■ **TASK PROMPT**
Count every line in the entries that follow where the word "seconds" appears, then state only the total.

■ **ENTRIES PROVIDED**
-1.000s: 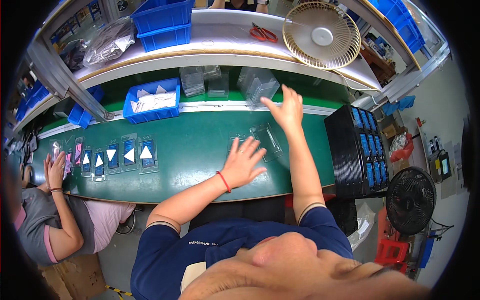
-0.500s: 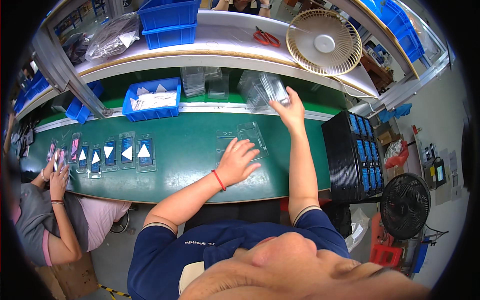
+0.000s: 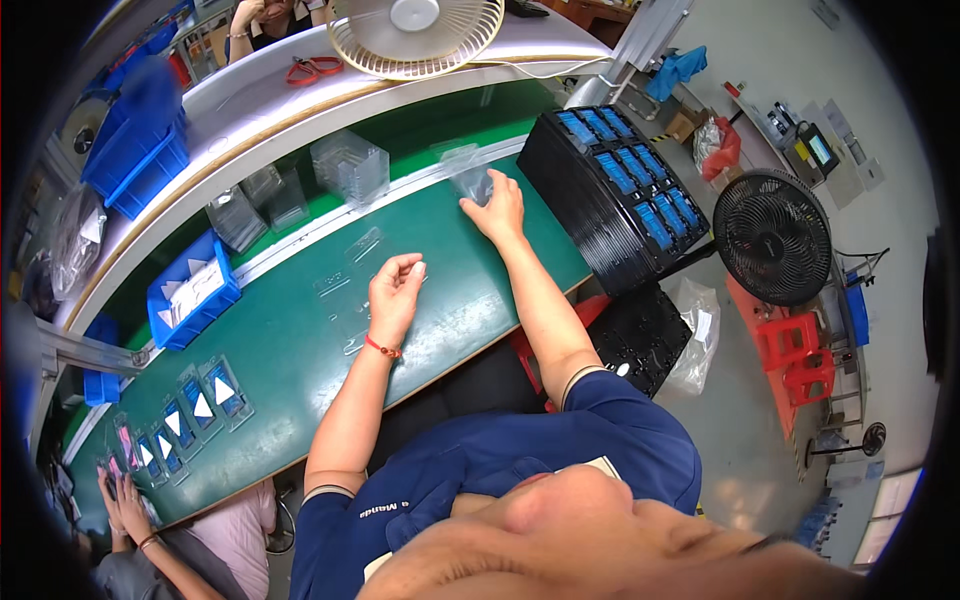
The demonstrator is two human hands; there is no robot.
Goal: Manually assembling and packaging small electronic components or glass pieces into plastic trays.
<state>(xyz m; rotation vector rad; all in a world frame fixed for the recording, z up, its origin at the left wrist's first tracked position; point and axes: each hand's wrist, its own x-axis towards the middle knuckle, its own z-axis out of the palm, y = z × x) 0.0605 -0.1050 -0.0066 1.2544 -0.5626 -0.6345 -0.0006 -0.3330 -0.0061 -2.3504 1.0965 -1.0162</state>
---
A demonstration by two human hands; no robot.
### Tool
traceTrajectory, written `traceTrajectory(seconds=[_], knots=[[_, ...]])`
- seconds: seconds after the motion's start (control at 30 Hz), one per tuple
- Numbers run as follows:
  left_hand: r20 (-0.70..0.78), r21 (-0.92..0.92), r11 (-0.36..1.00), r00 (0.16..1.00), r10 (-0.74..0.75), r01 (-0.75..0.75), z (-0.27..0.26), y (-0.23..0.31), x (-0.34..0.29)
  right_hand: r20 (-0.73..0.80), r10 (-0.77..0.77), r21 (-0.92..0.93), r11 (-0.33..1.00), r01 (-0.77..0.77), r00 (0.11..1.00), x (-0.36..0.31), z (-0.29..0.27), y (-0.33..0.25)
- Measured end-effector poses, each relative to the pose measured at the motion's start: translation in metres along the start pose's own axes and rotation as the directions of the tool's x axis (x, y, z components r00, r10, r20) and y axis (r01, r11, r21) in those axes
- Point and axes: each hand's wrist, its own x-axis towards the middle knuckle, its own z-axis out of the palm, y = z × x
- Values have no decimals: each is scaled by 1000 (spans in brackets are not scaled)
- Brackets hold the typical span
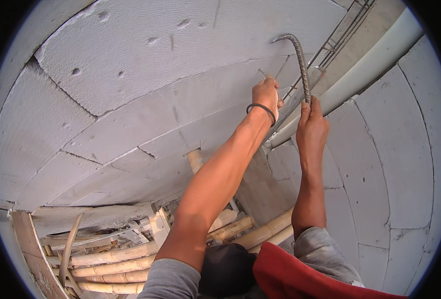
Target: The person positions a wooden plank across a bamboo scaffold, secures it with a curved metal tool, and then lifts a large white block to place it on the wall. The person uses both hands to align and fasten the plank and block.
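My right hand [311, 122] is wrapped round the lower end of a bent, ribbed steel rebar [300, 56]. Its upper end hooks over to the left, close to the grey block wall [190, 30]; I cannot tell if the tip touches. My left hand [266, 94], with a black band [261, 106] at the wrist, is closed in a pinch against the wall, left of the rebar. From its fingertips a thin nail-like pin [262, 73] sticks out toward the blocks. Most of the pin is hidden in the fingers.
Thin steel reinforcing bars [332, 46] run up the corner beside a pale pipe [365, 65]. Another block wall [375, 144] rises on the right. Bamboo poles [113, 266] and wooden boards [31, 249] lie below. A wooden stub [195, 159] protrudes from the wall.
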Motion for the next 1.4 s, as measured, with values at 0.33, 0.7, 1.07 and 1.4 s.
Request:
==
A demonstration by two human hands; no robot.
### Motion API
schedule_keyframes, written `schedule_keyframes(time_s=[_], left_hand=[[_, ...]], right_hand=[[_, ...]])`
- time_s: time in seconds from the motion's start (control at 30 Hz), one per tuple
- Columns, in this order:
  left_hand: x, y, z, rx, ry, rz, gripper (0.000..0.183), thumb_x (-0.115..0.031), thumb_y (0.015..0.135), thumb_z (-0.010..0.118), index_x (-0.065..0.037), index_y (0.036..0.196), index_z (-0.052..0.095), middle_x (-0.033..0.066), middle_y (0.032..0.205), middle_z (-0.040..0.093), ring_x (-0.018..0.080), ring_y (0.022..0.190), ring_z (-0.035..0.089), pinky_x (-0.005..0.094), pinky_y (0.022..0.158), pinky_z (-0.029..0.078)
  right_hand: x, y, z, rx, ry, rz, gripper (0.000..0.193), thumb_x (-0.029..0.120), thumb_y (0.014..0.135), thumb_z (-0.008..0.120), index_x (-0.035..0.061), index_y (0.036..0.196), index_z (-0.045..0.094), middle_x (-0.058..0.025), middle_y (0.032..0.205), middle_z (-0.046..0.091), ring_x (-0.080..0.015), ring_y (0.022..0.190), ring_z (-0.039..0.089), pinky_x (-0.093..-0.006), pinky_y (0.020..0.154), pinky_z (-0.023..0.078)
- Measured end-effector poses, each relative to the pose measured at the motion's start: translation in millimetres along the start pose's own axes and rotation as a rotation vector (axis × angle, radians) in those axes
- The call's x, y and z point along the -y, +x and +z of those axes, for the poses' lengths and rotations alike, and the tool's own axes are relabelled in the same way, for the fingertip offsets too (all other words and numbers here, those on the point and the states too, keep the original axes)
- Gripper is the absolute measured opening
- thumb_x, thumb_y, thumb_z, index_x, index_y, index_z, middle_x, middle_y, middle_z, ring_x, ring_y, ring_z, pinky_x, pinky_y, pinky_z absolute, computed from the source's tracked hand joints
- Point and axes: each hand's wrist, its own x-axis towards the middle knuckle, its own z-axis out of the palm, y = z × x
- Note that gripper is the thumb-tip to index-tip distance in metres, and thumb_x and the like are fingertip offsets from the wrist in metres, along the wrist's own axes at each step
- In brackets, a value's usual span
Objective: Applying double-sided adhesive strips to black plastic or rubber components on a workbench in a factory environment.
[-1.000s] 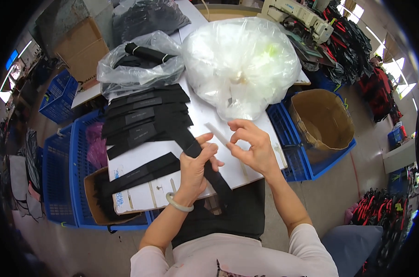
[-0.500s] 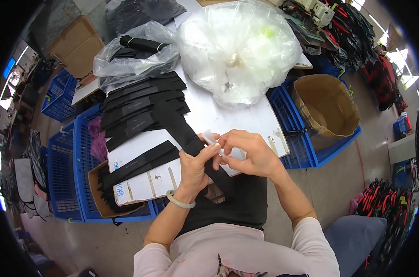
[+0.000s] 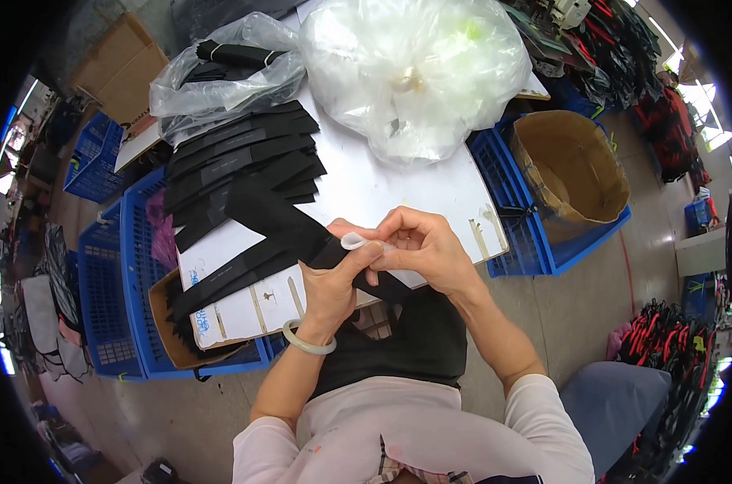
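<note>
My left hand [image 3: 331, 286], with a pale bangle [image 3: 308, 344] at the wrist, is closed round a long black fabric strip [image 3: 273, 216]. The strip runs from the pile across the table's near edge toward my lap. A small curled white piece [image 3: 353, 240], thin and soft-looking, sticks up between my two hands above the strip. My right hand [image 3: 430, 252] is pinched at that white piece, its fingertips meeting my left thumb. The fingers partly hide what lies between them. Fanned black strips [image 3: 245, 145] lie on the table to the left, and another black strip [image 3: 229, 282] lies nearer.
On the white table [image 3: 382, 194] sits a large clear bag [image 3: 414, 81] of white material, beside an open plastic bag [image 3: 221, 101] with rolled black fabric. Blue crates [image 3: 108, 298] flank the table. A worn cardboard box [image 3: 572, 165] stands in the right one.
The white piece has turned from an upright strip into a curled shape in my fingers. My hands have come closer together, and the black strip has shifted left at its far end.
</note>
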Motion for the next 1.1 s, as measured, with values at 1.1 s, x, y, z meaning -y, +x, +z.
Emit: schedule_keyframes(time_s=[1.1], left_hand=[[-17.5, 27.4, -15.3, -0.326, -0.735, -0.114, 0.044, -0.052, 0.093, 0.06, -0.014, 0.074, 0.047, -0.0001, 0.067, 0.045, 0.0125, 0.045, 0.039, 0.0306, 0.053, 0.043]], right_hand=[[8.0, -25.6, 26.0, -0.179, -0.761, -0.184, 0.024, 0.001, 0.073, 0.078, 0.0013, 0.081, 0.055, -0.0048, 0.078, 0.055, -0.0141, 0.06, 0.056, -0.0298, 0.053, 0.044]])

■ **WRITTEN RESPONSE**
3